Hacker News new | ask | show | jobs
by Balgair 408 days ago
Yeah, that was intentional, well, somewhat.

The project requires the full list of every known city in the western hemisphere and also Japan, Korea, and Taiwan. But that dataset is just maddeningly large, if it is possible at all. Like, I expect it to take me years, as I have to do a lot of translations. So, I figured that I'd be nice and just as for the top 250 for the various models.

There's a lot more data that we're trying to get too and I'm hoping that I can get approval to post it as its a work thing.

2 comments

Sounds like the you're having it conduct research and then solve the Knapsack problem for you on the collected data. We should do the same for the traveling salesman one.

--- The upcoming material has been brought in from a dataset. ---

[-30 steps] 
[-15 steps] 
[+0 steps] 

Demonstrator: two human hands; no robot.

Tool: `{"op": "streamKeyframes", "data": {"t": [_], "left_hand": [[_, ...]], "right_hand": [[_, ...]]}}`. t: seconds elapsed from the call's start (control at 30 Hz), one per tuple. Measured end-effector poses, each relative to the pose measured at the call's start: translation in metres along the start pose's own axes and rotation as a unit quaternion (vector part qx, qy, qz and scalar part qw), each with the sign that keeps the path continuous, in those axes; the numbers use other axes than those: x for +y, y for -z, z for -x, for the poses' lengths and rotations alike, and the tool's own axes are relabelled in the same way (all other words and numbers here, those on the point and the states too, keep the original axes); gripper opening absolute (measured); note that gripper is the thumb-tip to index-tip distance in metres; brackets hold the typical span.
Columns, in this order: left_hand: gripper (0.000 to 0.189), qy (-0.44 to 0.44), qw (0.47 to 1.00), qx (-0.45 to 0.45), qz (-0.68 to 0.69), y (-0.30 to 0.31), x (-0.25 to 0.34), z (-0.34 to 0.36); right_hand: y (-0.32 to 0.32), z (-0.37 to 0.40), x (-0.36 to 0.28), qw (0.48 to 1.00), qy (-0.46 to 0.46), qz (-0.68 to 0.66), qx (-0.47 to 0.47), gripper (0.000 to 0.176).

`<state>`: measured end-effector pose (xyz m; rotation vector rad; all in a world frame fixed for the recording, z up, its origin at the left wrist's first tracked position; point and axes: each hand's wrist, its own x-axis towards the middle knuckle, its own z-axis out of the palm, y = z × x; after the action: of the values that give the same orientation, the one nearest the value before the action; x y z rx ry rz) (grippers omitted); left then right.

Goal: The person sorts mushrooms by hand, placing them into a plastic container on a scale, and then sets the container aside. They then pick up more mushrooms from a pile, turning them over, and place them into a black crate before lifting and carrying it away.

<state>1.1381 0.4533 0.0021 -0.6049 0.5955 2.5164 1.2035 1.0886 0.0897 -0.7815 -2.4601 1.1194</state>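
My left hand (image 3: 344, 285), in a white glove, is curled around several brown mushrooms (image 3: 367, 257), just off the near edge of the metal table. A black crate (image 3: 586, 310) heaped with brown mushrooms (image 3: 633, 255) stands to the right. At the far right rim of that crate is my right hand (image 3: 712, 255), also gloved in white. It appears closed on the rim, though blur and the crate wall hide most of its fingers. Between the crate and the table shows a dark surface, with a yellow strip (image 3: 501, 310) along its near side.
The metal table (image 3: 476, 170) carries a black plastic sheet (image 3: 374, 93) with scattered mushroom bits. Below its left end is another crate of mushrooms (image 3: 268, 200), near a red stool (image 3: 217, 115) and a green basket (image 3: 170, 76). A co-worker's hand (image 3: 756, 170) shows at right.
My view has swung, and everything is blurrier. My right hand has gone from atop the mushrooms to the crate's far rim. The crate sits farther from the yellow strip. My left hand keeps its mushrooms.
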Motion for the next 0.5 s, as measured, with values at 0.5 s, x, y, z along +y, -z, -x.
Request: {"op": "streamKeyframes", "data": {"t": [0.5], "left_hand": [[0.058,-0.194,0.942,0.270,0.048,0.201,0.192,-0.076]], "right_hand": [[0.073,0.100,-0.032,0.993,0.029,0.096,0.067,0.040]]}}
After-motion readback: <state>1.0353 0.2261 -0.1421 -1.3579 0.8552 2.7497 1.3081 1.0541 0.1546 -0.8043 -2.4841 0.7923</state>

How do you validate its results in that scenario? Just take its word for it?

Ahh, no. We'll be doing more research on the data once we have it. Things like ranking and averages and distributions on the data will come later, but first we just need it to begin with.
If you have the data, but need to parse all of it, couldn’t you upload it to your LLM of choice (with a large enough context window) and have it finish your project?
I'm sorry I was unclear. No, I do not have the data yet and I need to get it.
Well remember listing/ranking things are structurally hard for these models because you have to keep track of what it has listed and what it hasn't, etc.